■ Task goal
Work through the data below and copy out every line where "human" is found.

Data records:
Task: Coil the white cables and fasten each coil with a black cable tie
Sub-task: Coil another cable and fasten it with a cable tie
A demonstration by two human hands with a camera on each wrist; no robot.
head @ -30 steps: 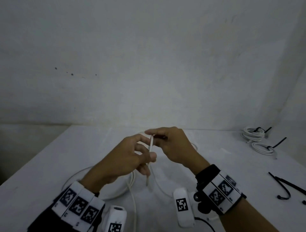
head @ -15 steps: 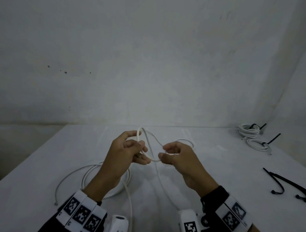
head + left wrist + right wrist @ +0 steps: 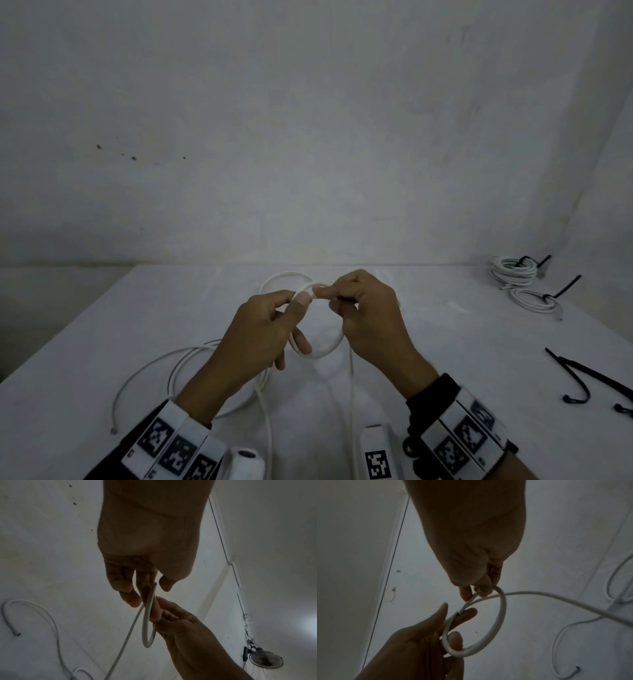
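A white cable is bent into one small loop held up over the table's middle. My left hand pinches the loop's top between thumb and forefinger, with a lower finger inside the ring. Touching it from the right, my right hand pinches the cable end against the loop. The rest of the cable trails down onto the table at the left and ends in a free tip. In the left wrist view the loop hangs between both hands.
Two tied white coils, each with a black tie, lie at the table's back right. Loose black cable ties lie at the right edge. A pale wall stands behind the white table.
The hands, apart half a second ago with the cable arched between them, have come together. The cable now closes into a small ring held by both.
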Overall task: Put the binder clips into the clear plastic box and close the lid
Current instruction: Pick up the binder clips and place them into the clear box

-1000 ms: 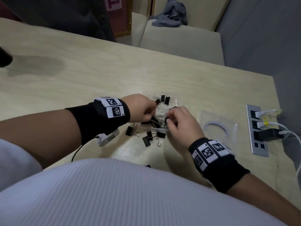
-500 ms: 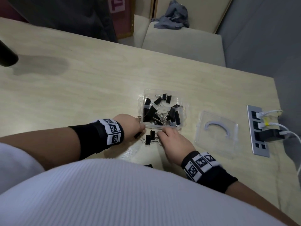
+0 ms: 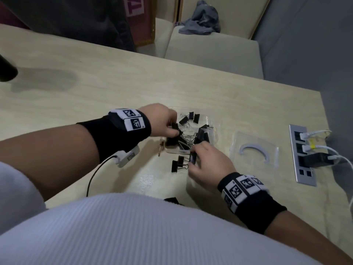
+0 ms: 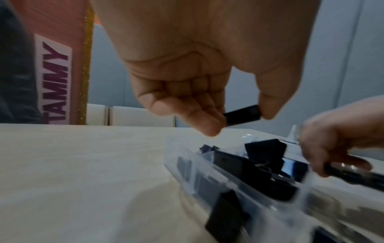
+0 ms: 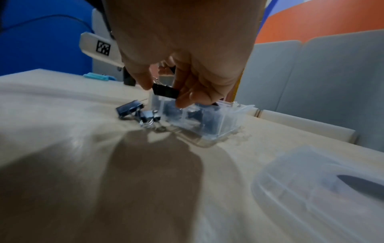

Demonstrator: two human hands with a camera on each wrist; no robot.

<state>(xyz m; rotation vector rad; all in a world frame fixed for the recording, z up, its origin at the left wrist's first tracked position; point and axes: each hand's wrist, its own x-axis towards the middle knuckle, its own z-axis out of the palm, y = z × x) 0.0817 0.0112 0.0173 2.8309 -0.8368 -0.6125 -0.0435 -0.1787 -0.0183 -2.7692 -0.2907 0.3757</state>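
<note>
The clear plastic box [image 3: 215,129] stands open at the table's middle with several black binder clips [image 3: 193,117] inside. My left hand [image 3: 172,127] hovers over the box's left side and pinches a black binder clip [image 4: 242,115] between thumb and fingers. Just in front of the box's near wall, my right hand [image 3: 193,159] pinches another black clip [image 5: 165,92]. Two more clips [image 3: 177,165] lie on the table in front of the box. The clear lid [image 3: 254,150] lies flat to the box's right. The box [image 5: 197,120] shows in the right wrist view with the loose clips [image 5: 135,111] beside it.
A metal socket strip [image 3: 303,155] with white cables and a black plug is set into the table at the right. One black clip [image 3: 172,200] lies at the near table edge by my body. A small gold-coloured piece [image 3: 161,146] lies left of the box. A beige seat stands behind the table.
My left hand has risen from the table in front of the box to over the box's left side, carrying a clip. My right hand has lifted a clip toward the box's near wall.
</note>
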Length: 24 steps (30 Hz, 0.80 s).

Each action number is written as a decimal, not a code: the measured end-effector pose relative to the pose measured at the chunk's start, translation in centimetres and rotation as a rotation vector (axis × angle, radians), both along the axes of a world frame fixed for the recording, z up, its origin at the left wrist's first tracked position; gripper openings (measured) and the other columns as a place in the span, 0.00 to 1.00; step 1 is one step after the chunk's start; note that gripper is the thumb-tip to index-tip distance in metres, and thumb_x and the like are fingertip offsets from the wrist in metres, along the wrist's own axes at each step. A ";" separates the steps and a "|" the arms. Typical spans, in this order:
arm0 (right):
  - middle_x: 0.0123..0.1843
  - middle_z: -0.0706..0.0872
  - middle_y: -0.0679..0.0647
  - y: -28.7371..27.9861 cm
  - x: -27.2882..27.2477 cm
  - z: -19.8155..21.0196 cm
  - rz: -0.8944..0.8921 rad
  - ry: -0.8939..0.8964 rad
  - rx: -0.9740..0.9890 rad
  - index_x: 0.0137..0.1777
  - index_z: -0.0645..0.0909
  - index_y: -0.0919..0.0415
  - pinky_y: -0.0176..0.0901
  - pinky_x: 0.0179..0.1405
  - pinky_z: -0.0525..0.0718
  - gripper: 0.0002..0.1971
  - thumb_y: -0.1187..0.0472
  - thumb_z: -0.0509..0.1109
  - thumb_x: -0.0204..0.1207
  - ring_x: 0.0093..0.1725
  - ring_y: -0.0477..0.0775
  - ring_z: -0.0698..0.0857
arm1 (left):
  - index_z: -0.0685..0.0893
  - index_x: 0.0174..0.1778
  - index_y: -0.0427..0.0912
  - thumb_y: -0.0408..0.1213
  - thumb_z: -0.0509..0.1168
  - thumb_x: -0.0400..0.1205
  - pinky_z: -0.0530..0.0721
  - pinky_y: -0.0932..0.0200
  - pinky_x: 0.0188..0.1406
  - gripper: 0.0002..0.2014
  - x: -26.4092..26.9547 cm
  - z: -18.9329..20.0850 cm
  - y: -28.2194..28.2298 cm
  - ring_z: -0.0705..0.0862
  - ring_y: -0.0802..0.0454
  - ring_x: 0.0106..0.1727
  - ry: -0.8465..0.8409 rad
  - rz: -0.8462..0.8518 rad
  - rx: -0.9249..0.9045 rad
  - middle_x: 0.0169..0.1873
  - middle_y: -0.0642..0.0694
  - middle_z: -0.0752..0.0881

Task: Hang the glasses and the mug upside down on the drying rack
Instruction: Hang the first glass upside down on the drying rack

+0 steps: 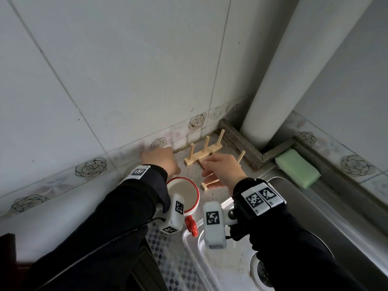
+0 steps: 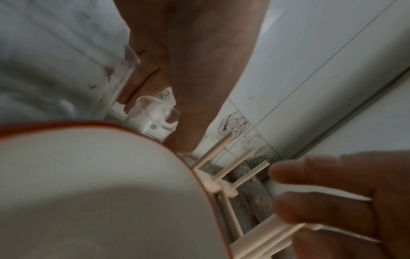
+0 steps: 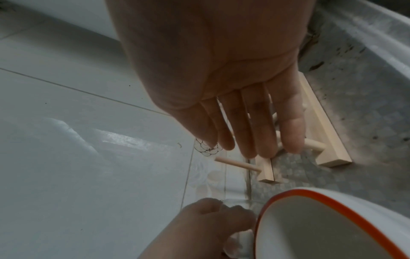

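The wooden peg rack [image 1: 201,153] stands on the counter in the corner by the tiled wall. My right hand [image 1: 222,166] lies over its near pegs, fingers [image 3: 255,131] straight and holding nothing. Left of the rack, against the wall, my left hand [image 1: 161,158] grips a clear glass [image 2: 153,117] between fingers and thumb; in the head view the hand hides it. A second clear edge [image 2: 131,61] shows beside those fingers. The white mug [image 1: 182,194] with a red rim and red handle stands upright on the counter between my wrists, close under the left one.
A steel sink [image 1: 315,227] with a drain lies at the right, its rim next to the mug. A green sponge [image 1: 298,168] sits on the ledge behind it. A thick white pipe [image 1: 283,80] rises in the corner just past the rack.
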State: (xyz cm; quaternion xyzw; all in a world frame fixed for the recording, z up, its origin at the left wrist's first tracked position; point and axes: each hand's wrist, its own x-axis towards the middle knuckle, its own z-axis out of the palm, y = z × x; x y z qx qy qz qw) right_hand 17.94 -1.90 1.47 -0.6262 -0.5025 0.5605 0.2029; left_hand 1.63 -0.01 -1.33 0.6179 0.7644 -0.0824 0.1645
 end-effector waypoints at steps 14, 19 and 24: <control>0.56 0.85 0.66 3.4 -0.8 3.8 -0.074 0.248 0.159 0.66 0.75 0.63 0.55 0.48 0.90 0.25 0.56 0.75 0.71 0.46 0.63 0.88 | 0.73 0.66 0.49 0.48 0.66 0.73 0.77 0.48 0.54 0.25 2.8 8.1 -0.3 0.82 0.39 0.53 -0.397 -0.179 0.452 0.49 0.40 0.85; 0.56 0.83 0.65 3.9 0.7 3.8 -0.114 0.312 0.142 0.71 0.71 0.64 0.55 0.53 0.89 0.28 0.65 0.73 0.71 0.47 0.65 0.87 | 0.65 0.71 0.53 0.49 0.67 0.71 0.77 0.47 0.55 0.32 4.2 7.7 0.2 0.80 0.37 0.55 -0.398 -0.238 0.469 0.53 0.37 0.82; 0.53 0.84 0.59 4.3 2.6 4.2 -0.019 0.353 0.124 0.69 0.68 0.61 0.39 0.38 0.90 0.27 0.70 0.72 0.71 0.43 0.52 0.87 | 0.60 0.73 0.45 0.44 0.73 0.67 0.81 0.47 0.51 0.40 6.1 7.9 0.5 0.79 0.42 0.52 -0.515 -0.263 0.489 0.50 0.41 0.82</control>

■ Task output
A demonstration by two human hands with a camera on each wrist; no robot.
Demonstrator: two human hands with a camera on each wrist; no robot.

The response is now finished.